Cavalry don’t ride horses any more. Managers stuck in the old ways of doing things are the primary obstacle to better ways of working.
Another common problem is people promoted to management because of their technical seniority, not their management skills. Management is a skill, just as building software is. There is almost no overlap in those skills. By demanding both, you are narrowing the field of good managers. I’d happily manage people in a factory, hospital, or airline
That comment from Musk fuels both problems.
If the workers are less expert than management, you have the wrong people in management, put them back into value work.
If the workers are more expert than management, trust them make the decisions. Then what does it matter how much the knowledge difference is?
Only in an old-school world where problems and decisions have to be escalated to be resolved by “superiors” do you need domain knowledge.
Guidance comes from one who is experienced. There is no reason it need come from a boss. We need to move away from the idea that managers have to be masters of the skill. Management a job with its own skills. Let’s not overburden them with needing to also be experts. The expert leadership can and should be in the team.

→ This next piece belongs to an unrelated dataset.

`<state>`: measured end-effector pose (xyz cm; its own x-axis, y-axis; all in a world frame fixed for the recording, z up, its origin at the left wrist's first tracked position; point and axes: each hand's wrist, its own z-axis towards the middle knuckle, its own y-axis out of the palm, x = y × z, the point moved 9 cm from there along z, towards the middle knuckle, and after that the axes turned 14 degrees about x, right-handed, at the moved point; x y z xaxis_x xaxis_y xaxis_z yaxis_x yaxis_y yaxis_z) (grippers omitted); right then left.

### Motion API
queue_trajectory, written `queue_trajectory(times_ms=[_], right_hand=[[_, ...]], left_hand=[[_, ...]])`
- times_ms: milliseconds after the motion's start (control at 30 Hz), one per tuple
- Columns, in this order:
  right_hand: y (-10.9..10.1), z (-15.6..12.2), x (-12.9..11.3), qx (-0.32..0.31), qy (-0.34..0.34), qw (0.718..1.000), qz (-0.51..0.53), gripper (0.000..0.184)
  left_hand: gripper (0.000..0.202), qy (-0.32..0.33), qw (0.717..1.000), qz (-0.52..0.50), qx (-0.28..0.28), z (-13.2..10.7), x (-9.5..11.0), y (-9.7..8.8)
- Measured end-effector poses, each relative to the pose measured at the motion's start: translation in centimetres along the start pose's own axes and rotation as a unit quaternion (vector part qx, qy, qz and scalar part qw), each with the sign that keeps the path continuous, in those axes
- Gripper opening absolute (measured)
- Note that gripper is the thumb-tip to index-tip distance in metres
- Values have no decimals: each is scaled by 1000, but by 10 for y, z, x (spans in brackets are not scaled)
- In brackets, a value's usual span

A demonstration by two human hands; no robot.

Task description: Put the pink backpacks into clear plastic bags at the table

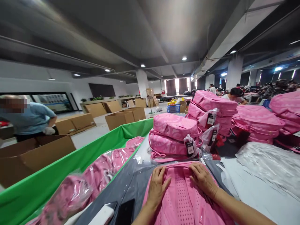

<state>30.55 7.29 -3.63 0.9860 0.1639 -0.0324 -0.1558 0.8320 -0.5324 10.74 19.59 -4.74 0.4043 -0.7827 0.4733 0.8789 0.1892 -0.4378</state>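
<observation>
A pink backpack (pixel 184 200) lies on the dark table in front of me, its perforated back panel facing up. At its upper left corner, my left hand (pixel 157 187) has its fingers curled over the edge and its thumb on the panel. My right hand (pixel 204 180) grips the upper right side in the same way, fingertips near the top seam. Just beyond the backpack stands a stack of pink backpacks (pixel 174 126) with a tag in a clear bag (pixel 190 147) hanging from it.
More pink backpacks (pixel 257 122) are piled to the right, near clear plastic bags (pixel 269 165). A green-lined bin (pixel 77 153) on the left holds bagged backpacks. A white device (pixel 103 215) and a black phone (pixel 126 212) lie at the near edge. A co-worker (pixel 35 117) stands by cardboard boxes (pixel 47 153).
</observation>
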Motion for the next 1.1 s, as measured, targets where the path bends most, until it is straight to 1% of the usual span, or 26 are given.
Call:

In modern management, authority and decision making is distributed. Those closest to the work are best qualified to make decisions and resolve problems. Managers are servants and gardeners not commanders and parents. In that paradigm, technical knowledge is very much a nice to have. I have been a generalist for 20 years. I can learn as much as I need to know about a specialist area in an hour or two at a whiteboard with an expert. So it is with any good manager.
I would sooner have a manager with great management skills, who was smart enough to learn enough about my job to be able to talk to me about it, than have a skilled person promoted into a manager role they suck at.